TASK GOAL: Skip any pictures. Repeat the data exactly, from its first line through the line that holds "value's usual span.", both included.

DATASET EXCERPT:
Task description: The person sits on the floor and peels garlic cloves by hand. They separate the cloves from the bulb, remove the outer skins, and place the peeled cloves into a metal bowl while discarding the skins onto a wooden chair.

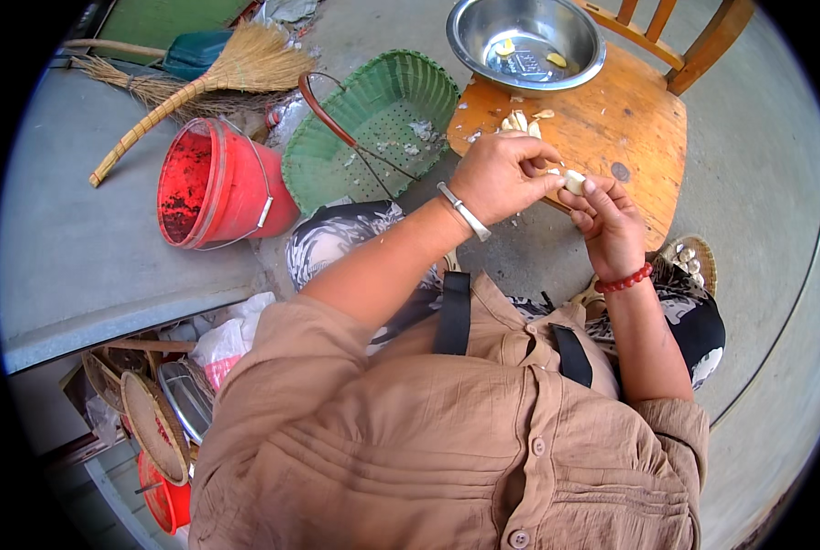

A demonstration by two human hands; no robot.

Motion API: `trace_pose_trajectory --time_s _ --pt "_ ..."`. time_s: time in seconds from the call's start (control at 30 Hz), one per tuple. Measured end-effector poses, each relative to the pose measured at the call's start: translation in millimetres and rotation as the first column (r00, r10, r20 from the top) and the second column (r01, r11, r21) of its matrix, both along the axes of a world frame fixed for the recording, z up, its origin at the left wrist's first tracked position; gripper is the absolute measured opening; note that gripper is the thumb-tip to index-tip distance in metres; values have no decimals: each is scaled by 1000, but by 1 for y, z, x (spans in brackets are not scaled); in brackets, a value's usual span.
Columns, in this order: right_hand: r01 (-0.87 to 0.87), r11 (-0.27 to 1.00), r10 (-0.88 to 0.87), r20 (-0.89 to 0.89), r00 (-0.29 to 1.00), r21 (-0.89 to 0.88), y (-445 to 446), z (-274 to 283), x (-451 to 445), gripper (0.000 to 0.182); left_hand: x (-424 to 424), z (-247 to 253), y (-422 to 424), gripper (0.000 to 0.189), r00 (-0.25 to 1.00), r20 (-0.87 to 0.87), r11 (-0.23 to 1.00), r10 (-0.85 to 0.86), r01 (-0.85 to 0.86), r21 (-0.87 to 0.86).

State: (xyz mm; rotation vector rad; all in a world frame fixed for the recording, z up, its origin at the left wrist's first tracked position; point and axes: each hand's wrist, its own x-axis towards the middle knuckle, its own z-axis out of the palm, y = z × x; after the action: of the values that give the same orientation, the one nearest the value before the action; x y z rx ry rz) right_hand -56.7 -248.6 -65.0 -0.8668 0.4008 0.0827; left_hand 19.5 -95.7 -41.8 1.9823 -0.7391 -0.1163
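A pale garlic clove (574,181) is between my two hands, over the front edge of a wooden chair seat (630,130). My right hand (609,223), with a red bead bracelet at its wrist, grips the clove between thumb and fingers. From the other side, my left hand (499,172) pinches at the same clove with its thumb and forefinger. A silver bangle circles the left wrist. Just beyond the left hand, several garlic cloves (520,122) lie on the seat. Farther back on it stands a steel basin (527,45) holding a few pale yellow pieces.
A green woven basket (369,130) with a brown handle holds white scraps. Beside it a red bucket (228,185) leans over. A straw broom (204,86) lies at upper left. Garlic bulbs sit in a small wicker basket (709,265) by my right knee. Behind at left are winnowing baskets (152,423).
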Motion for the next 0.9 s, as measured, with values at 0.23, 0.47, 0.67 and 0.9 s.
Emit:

PROBLEM SOLUTION:
Task description: The person sits on the floor and peels garlic cloves by hand. They separate the cloves from the bulb, remove the outer skins, and place the peeled cloves into a metal bowl while discarding the skins onto a wooden chair.


A demonstration by two human hands; no robot.

Motion API: `trace_pose_trajectory --time_s _ --pt "_ ..."`. time_s: time in seconds from the call's start (control at 30 Hz), one per tuple. Measured end-effector poses, each relative to the pose measured at the call's start: translation in millimetres and rotation as the first column (r00, r10, r20 from the top) and the second column (r01, r11, r21) of its matrix, both along the axes of a world frame fixed for the recording, z up, its origin at the left wrist's first tracked position; gripper is the absolute measured opening; note that gripper is the thumb-tip to index-tip distance in metres; values have no decimals: each is scaled by 1000, but by 1 for y, z, x (spans in brackets are not scaled); in brackets, a value's usual span.

There is nothing else to the answer.